1
votes

I am facing a hive problem.

  1. I will get a 0 or 1 after from sql

"select count(*) from table1 where ..."

  1. If the result is 1, then I will execute the sql

"Insert Into table2 partition(d) (select xxxx from table 1 where ... group by t)"

Otherwise do nothing.

My question is how can I write these two sql together into one sql. I am only allowed to write a single long sql.

I tried to put the first sql into the where condition in sql2, but it throwed an error said it's not supported to operat on table1 in the subquery (couldn't remember clearly, something like this).

It sounds like a very easy question for experienced programmers, but I just started lerning hive for 2 days.

1

1 Answers

0
votes

If select in insert overwrite table partition does not returns rows, nothing is being overwritten.

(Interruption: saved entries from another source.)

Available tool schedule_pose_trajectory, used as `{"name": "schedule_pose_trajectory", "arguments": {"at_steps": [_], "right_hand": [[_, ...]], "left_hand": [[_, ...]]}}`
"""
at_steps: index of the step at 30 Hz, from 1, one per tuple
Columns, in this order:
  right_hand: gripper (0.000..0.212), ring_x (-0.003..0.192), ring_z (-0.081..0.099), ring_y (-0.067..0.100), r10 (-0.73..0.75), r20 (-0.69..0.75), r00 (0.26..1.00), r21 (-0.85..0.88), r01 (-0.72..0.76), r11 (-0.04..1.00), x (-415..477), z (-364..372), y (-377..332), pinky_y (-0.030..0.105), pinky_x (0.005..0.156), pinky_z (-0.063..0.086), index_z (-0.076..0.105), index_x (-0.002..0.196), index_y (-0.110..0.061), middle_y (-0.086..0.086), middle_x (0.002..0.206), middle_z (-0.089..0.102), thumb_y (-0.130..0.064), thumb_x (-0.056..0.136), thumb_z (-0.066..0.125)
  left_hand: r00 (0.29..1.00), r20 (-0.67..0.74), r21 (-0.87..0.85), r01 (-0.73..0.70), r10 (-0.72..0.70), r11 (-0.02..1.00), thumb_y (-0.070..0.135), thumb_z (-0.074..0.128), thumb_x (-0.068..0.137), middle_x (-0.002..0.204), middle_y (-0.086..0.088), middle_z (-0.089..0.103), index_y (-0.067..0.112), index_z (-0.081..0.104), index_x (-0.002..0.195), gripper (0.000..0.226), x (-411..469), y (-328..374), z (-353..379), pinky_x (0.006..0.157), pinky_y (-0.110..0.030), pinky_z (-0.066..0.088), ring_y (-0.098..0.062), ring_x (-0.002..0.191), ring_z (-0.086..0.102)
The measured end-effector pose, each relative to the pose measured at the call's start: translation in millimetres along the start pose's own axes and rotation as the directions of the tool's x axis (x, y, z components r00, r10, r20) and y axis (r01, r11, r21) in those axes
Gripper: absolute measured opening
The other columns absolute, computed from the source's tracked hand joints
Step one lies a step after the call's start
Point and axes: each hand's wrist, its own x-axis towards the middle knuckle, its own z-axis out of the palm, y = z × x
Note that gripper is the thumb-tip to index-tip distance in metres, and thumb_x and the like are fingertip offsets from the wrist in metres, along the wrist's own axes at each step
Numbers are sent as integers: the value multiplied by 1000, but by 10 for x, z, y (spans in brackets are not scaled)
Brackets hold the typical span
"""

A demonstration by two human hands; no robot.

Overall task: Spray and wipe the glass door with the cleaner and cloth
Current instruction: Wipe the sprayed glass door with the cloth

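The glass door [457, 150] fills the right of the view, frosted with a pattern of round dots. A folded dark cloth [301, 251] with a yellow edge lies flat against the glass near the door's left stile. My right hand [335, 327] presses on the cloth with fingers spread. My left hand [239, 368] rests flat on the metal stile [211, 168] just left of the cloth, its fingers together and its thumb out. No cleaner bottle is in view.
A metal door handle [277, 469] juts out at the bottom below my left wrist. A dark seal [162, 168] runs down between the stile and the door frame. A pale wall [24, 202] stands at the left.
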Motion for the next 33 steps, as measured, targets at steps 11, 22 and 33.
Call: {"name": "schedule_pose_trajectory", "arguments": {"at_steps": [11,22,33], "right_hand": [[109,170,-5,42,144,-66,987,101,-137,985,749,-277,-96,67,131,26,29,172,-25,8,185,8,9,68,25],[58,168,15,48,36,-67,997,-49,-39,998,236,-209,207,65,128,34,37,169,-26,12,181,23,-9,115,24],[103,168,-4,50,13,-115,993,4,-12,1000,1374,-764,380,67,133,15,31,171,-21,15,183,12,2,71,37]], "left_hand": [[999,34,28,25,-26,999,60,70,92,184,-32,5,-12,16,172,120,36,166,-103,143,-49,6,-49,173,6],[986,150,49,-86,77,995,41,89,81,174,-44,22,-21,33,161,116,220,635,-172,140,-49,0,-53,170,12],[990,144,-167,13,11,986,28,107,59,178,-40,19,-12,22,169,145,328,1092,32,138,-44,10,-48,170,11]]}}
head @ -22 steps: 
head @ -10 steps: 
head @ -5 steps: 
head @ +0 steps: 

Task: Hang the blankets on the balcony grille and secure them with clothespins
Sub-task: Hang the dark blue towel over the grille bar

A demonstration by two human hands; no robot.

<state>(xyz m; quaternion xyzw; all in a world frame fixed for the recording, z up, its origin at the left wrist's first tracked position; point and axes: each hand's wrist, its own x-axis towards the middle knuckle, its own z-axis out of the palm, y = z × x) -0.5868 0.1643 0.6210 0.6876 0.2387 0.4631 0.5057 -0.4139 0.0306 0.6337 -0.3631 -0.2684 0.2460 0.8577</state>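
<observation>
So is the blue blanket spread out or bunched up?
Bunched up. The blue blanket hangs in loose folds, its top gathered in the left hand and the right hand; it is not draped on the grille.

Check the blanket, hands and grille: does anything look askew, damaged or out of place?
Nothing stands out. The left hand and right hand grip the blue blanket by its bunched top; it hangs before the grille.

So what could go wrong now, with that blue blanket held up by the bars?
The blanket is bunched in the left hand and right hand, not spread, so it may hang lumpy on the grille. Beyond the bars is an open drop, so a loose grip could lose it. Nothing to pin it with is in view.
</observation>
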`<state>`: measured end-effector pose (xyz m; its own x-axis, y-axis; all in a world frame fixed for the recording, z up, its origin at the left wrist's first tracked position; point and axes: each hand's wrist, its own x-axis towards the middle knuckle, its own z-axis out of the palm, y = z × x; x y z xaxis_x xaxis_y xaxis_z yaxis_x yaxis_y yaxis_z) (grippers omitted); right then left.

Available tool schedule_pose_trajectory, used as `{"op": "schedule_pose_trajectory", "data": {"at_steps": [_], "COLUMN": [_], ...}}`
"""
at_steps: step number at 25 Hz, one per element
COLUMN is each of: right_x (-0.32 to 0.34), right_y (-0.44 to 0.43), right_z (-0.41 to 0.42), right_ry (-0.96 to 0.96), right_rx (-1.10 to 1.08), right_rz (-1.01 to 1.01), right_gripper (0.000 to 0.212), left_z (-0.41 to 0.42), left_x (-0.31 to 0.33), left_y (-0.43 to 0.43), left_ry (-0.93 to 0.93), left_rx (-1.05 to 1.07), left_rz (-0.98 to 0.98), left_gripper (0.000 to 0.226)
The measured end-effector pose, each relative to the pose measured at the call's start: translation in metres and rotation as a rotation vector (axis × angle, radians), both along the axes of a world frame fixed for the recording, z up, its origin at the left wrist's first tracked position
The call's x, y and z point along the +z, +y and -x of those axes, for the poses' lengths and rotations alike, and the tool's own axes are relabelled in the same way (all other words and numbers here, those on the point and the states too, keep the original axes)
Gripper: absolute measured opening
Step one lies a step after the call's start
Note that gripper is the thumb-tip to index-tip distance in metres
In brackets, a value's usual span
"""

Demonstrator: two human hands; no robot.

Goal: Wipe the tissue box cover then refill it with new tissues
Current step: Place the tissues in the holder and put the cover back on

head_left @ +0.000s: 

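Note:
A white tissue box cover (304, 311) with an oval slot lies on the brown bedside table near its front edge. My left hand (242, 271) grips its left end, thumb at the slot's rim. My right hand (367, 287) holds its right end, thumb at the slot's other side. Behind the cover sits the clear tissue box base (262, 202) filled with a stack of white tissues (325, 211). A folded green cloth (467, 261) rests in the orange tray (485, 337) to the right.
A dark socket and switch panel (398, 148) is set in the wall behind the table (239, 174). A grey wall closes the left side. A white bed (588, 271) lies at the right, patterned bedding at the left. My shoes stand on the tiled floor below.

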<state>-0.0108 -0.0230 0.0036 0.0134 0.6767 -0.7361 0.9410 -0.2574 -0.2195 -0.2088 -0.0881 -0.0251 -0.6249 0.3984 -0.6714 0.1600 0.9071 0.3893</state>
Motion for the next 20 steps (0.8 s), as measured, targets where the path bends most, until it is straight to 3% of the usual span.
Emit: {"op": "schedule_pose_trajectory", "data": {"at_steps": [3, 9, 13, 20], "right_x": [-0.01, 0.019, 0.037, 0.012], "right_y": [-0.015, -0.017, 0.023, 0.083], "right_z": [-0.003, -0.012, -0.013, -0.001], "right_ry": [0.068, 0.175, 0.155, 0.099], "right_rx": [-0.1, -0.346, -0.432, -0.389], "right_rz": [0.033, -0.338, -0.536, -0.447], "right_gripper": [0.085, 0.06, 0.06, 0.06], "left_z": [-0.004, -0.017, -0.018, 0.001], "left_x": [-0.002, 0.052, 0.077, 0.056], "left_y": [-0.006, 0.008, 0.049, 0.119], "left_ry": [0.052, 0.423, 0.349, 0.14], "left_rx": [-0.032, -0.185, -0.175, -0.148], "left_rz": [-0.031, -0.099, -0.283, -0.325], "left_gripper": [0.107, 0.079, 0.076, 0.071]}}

So, just calculate your count in the same dataset and filter by it, use analytics funtion if you want to aggregate data on different level before insert

Insert Into table2 partition(d) 
select col1, col2, sum(col3), etc, etc, partition_col
from
(
select --some columns here,
       --Assign the same count to all rows
       count(case when your_boolean_condition then 1 else null end) over () as cnt
  from table 1
) s 
 where cnt=1 --If this is not satisfied, no overwrite will happen 
   AND more_conditions 
group by ...

Another approach possible is to use cross-join with your count:

insert Into table2 partition(d) 
select xxxx ... ... ..., partition_column as d 
from 
(
select t.*, c.cnt
table1 t cross join (select count(*) cnt from table1 where condition) c
)s
where cnt=1 <and another_condition>